> PROBLEM TO WORK ON: In the answer, each line from the top of the material through the line that contains "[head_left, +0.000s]" is restated exactly. No picture is given again.

> COLLECTED DATA:
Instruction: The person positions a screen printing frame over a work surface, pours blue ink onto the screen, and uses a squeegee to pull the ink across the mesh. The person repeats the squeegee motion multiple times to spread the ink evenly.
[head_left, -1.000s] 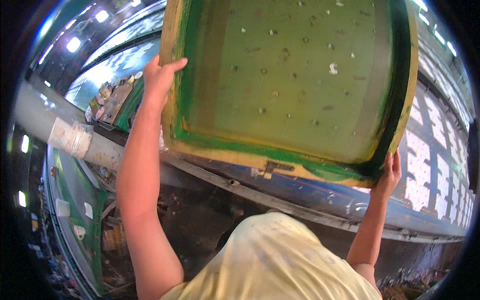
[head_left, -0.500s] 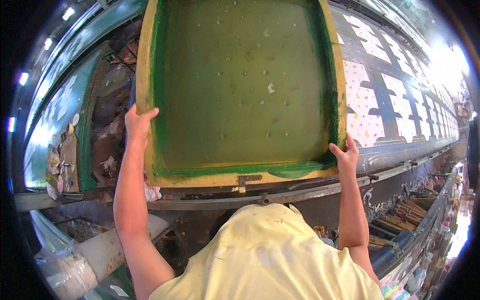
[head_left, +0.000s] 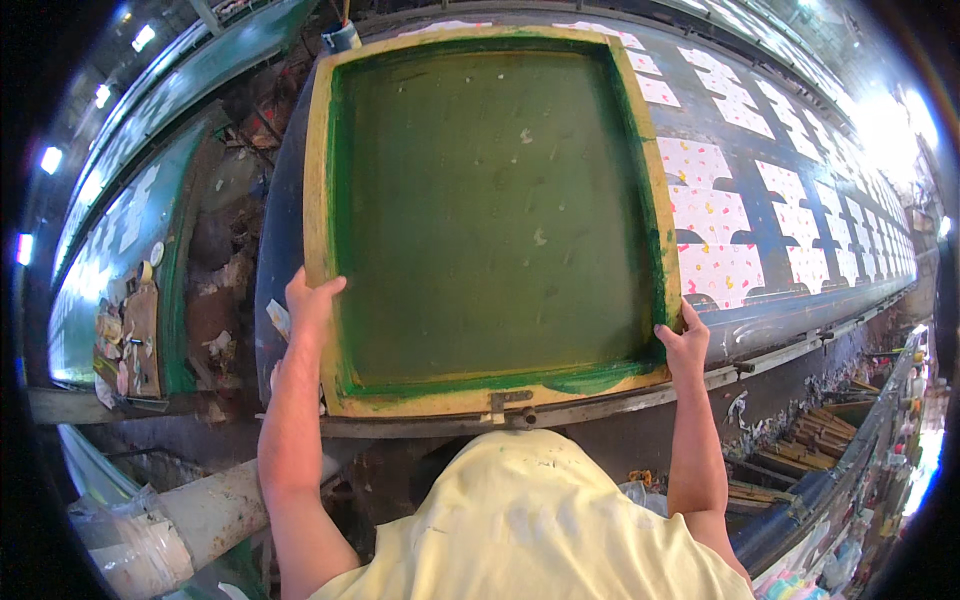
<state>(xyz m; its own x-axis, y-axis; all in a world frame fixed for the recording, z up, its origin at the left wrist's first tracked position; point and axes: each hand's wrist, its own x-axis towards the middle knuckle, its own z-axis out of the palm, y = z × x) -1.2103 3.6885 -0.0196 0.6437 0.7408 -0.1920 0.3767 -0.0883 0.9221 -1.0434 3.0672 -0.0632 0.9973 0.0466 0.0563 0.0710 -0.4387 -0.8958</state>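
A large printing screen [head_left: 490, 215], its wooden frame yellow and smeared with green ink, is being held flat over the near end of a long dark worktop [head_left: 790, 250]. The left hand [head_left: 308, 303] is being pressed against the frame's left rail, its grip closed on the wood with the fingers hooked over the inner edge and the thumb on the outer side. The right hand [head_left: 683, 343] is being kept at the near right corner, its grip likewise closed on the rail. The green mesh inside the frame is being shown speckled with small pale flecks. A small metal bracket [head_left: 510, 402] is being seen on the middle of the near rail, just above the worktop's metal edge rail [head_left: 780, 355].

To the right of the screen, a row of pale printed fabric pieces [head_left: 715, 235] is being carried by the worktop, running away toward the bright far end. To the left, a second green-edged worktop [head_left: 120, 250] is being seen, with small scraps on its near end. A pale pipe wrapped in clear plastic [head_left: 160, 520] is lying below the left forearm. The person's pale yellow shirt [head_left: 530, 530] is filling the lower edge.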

> WRITTEN RESPONSE:
Instruction: The person positions a screen printing frame over a work surface, pours blue ink onto the screen, and uses a squeegee to pull the ink across the mesh. The person repeats the squeegee motion multiple times to spread the ink evenly.
[head_left, -1.000s] 
[head_left, -0.500s] 
[head_left, +0.000s] 

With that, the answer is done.